If you think about it, the very nature of fear has its roots in our imagination. We may look at a situation and imagine possibilities that are much worse than is strictly realistic or likely to occur. It follows that the scariest of thrillers would be the ones whose protagonists suffer with a touch of madness. Their twisted ideas and distortions get inside the reader’s head and can’t get out. It wakes us up at night, or sneaks into our thoughts when we’re home alone. But still, we can’t wait to pick up the next new thriller and find some other scary thoughts to harbor in the dark.

So what makes a good psychological thriller? There are many elements, of course, but here are a few of my favorites. When the main character is a little bit off their nut, so to speak, the reader is automatically put on edge with the feeling that things may not actually be the way they seem. It’s the unreliability of the narrator that makes us not trust in the words he or she is saying. We ask ourselves, just exactly how crazy is this person?

The setting is also important in a psychological thriller. The darker, gloomier, and more claustrophobic, the better. An interaction between our protagonist and the story’s villain that takes place in the middle of a crowded restaurant, would be much more threatening if it took place in an isolated location with no one around to hear her screams for help…

In psychological thrillers, the characters don’t rely on their physical strength to defeat their enemies. They depend on their mental resources instead. Sometimes the enemies are internal, like phobias, insanity, paranoia, and a crumbling sense of reality. And sometimes these demons are so powerful that we begin to wonder if our protagonist will prevail in the end. So we bite our nails as we watch her begin to lose her grip, wondering how much more she can handle. Our antagonist will use deception, manipulation, and mind games to push her to the brink, and maybe beyond.

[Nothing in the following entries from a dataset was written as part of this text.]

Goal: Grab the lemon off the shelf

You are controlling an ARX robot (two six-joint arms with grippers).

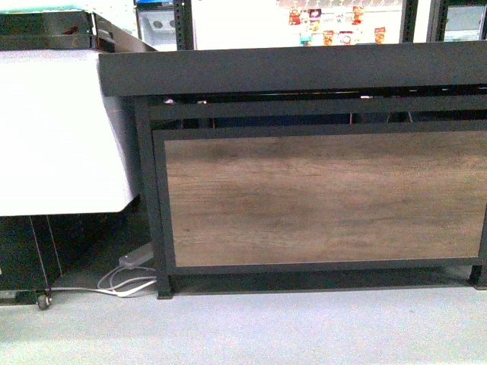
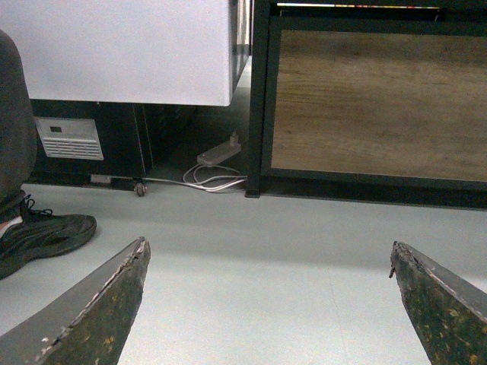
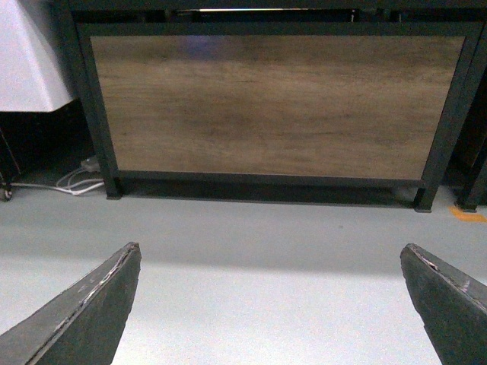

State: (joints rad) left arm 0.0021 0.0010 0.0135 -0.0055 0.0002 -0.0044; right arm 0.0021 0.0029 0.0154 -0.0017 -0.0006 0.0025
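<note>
- Shelf point(image 1: 304, 68): wide black raised rim runs across upper part of front view. Dark frame sits below it, w/ wood-grain panel point(image 1: 319, 198) filling the front.
- Inside of the tray is hidden from all 3 views (cams sit below the rim), so can't tell where the lemon lies.
- Left gripper point(image 2: 268, 247): spread wide and released, nothing between fingers point(image 2: 99, 312). It hangs low over the grey floor point(image 2: 251, 228), well apart from the shelf, facing the shelf's left leg point(image 2: 257, 114) and panel edge.
- Right gripper point(image 3: 271, 249): also released, jaws wide apart and empty. It's low over the floor, facing the panel roughly square-on; both front legs are in view.
- White cabinet point(image 1: 53, 129) stands just left of the shelf, on a dark base w/ a caster point(image 1: 44, 302).
- Power strip point(image 1: 135, 258) and a loop of white cable point(image 1: 122, 285) lie on the floor betw. cabinet and shelf leg.
- Left wrist view: dark shoe point(image 2: 42, 236) and a grey trouser leg point(image 2: 11, 129) at the frame edge, near the cabinet base.
- Right wrist view: small orange mark point(image 3: 468, 215) on the floor, by the shelf's right leg.
- Bkgd beyond the rim: bright racks w/ hanging packets point(image 1: 327, 23), too small to read.
</note>
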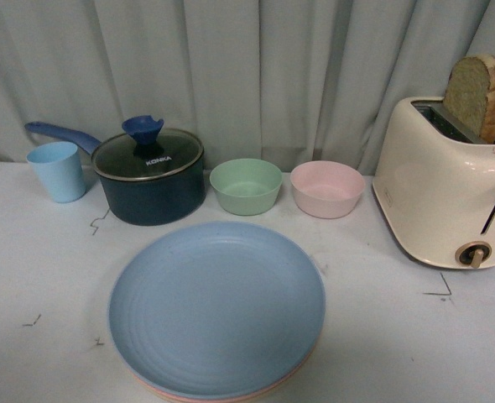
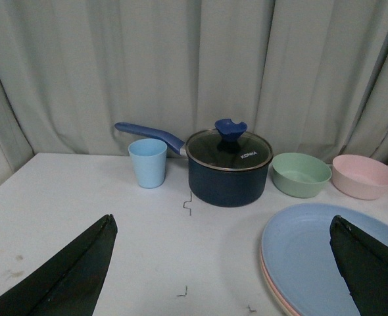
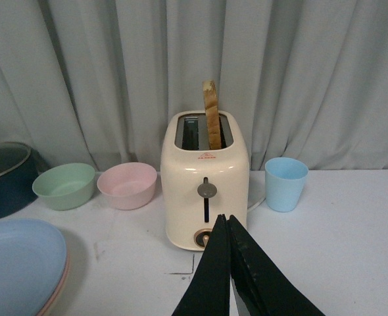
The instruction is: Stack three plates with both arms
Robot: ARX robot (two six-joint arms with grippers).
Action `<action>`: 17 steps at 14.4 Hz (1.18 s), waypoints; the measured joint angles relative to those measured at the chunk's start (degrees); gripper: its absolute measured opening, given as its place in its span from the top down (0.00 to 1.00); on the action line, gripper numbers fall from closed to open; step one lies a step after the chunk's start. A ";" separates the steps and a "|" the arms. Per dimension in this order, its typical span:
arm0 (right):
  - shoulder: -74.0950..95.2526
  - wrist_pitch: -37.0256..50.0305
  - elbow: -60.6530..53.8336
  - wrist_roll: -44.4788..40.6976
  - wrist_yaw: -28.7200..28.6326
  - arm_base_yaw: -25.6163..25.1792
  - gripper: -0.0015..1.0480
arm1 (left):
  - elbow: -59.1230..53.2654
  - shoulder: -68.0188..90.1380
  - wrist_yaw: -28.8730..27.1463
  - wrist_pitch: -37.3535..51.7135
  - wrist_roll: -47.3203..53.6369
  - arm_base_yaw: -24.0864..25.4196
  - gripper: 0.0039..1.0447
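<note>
Left gripper (image 2: 223, 263): fingers spread wide, nothing between them, held above the table (image 2: 82, 197). The plate stack lies just beside and partly under its one finger (image 2: 371, 270); the light blue plate (image 2: 319, 263) is on top, with a pink plate (image 2: 267, 280) edge showing beneath. Beyond the gripper stand a dark lidded saucepan (image 2: 228, 168), a blue cup (image 2: 147, 162) beside the pan's handle, a green bowl (image 2: 301, 174) and a pink bowl (image 2: 363, 176).

Right gripper (image 3: 228, 227): fingers pressed together, holding nothing. Directly ahead of its tips stands a cream toaster (image 3: 205, 187) with a bread slice (image 3: 211, 115) upright in one slot. A second blue cup (image 3: 286, 184) stands near the toaster, on the side away from the bowls.

In the front view, neither arm shows. The stack sits in front of the two bowls, pan and toaster; pale edges of the lower plates (image 1: 289, 379) peek out at its near rim.
</note>
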 joint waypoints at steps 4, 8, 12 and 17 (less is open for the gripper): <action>-5.35 -2.82 -1.90 0.00 0.02 0.00 0.98 | 0.00 0.00 0.00 0.00 0.00 0.00 0.06; -10.71 -8.04 -1.90 0.00 0.00 0.00 0.98 | 0.00 0.00 0.00 0.00 0.00 0.00 0.06; -15.06 -13.03 -1.88 0.00 0.02 0.00 0.98 | 0.00 0.00 0.00 0.00 0.00 0.00 0.06; -23.56 -21.55 -1.88 0.00 -0.02 0.00 0.98 | 0.00 0.00 0.00 -0.02 0.00 0.00 0.06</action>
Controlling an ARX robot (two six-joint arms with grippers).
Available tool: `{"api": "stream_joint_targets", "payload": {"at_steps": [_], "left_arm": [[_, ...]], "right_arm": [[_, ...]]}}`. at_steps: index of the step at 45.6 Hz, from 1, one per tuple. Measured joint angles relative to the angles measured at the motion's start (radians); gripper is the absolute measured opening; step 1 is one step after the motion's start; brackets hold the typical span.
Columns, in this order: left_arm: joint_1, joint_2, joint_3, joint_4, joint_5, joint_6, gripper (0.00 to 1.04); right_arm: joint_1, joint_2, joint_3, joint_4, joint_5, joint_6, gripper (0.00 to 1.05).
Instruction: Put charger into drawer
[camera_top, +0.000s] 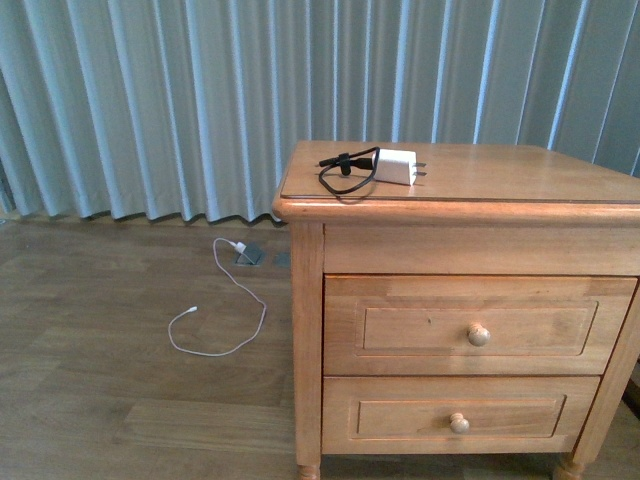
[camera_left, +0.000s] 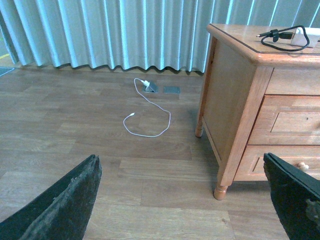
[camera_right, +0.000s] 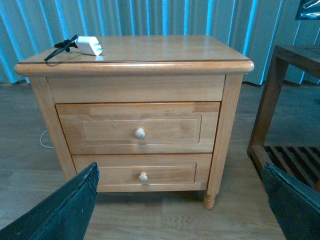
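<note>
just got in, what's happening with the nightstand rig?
Nothing is being handled yet. The charger sits on top of the nightstand, toward its left side in the front view. The upper drawer is shut. The left gripper and right gripper are both clear of the nightstand, jaws apart and empty. A thin white cable lies on the floor beside it.

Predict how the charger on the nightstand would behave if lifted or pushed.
The charger is small and boxy, so probably light and rigid. Its looped black cable would likely dangle floppily. On the glossy nightstand top, a push should slide it, not roll it.
</note>
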Motion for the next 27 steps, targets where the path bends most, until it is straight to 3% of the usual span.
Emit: {"api": "stream_joint_targets", "payload": {"at_steps": [11,18,27], "left_arm": [[0.000,0.000,0.000,0.000,0.000,0.000,0.99],[0.000,0.000,0.000,0.000,0.000,0.000,0.99],[0.000,0.000,0.000,0.000,0.000,0.000,0.99]], "right_arm": [[0.000,0.000,0.000,0.000,0.000,-0.001,0.96],[-0.018,0.002,0.000,0.001,-0.052,-0.203,0.96],[0.004,0.100,0.012,0.020,-0.036,-0.236,0.96]]}}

Willow St. Claire, the protagonist in my psychological thriller, A Better Truth, has a difficult time recognizing the difference between reality and hallucination, nightmare and memory. There’s something in her past she’s trying very hard to forget. When you add these complications to a character’s life, it gives the writer all sorts of new opportunities for creating tension and suspense. That’s the goal, after all.

Of my four published novels, A Better Truth was the most fun to write. I’ve always loved reading reading thrillers, in many of the sub-genres, but now I’m hooked on writing them too.